Task to complete =>
Copy each line below as written, but skip the pictures.
= = =
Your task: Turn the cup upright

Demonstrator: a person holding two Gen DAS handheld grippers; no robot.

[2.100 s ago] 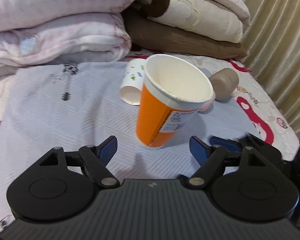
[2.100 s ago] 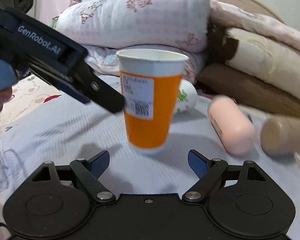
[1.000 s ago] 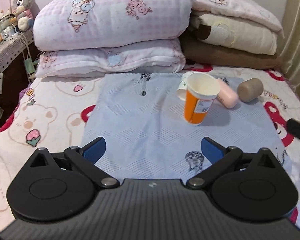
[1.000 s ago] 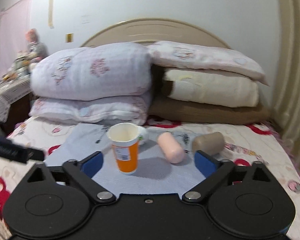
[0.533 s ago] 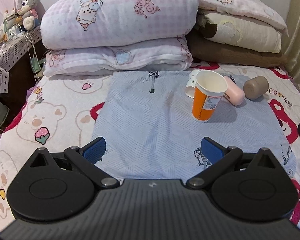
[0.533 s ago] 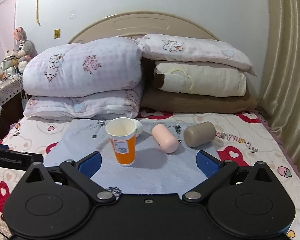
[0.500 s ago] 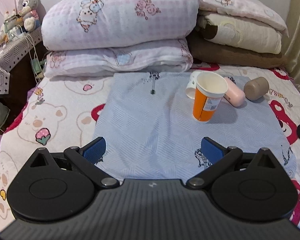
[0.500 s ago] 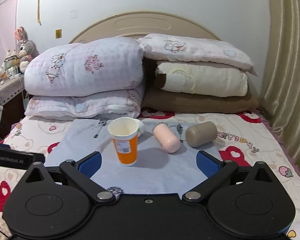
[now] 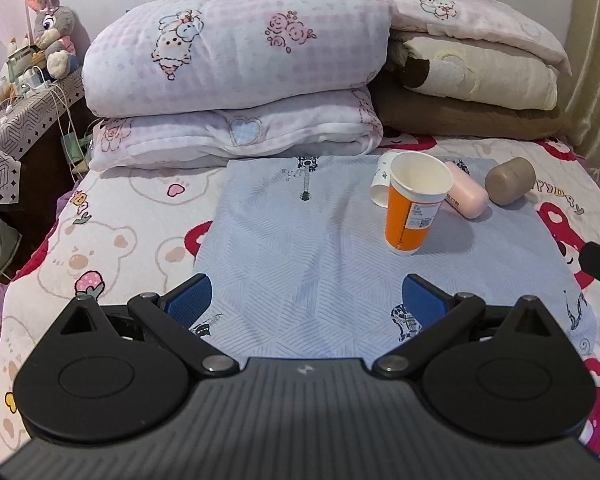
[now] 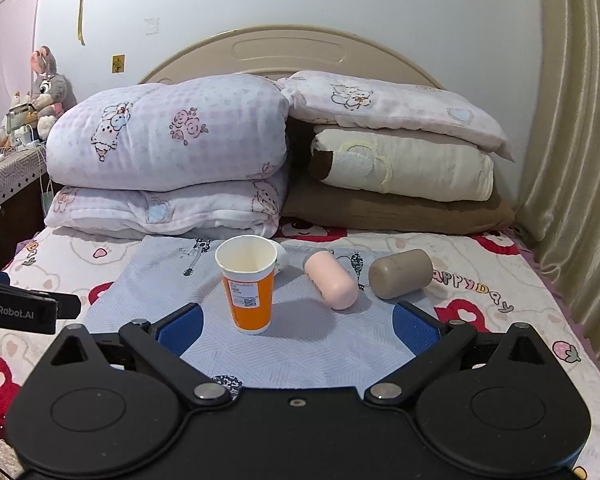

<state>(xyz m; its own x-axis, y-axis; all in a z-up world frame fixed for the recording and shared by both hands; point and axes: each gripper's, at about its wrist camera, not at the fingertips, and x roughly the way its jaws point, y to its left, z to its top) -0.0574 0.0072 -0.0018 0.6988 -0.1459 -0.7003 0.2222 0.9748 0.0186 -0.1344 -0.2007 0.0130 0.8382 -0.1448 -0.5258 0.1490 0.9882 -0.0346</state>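
Orange paper cup with white rim point(image 9: 414, 204): upright, mouth up, on the pale blue patterned cloth point(image 9: 300, 248). Left gripper point(image 9: 306, 300) and right gripper point(image 10: 296, 326): spread wide, empty, well short of cup. Judgement: flip done; keep clear, avoid toppling.

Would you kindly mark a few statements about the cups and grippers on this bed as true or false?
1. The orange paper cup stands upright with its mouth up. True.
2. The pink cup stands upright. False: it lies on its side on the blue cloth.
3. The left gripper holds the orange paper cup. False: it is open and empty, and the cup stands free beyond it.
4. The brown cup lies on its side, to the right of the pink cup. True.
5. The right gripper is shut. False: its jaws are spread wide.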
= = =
The completed task =>
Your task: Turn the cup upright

Demonstrator: a person holding two Gen DAS handheld grippers; no robot.

[2.100 s ago] 
[2.100 s ago] 
[1.000 s ago] 
[1.000 s ago] 
[0.533 s ago] 
[0.533 s ago] 
[0.500 s ago] 
[0.500 s ago] 
[now] 
[now] 

<state>(xyz m; its own x-axis, y-axis; all in a z-up world frame fixed for the recording and shared by both hands; point and axes: each gripper's, at about its wrist camera, not at the fingertips, and x roughly the way its jaws point, y to its left, z to its top) -0.0574 0.0072 -0.0018 0.6988 -0.1459 -0.7003 0.2222 0.9748 0.0186 -0.1344 -0.2007 0.0130 0.8382 -0.1448 -0.5258 0.1490 0.9882 -0.0346</state>
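Orange paper cup with white rim point(image 9: 414, 204): upright, mouth up, on the pale blue patterned cloth point(image 9: 300, 248). Left gripper point(image 9: 306, 300) and right gripper point(image 10: 296, 326): spread wide, empty, well short of cup. Judgement: flip done; keep clear, avoid toppling.

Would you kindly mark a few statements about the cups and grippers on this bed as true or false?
1. The orange paper cup stands upright with its mouth up. True.
2. The pink cup stands upright. False: it lies on its side on the blue cloth.
3. The left gripper holds the orange paper cup. False: it is open and empty, and the cup stands free beyond it.
4. The brown cup lies on its side, to the right of the pink cup. True.
5. The right gripper is shut. False: its jaws are spread wide.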

The answer given above is the complete response.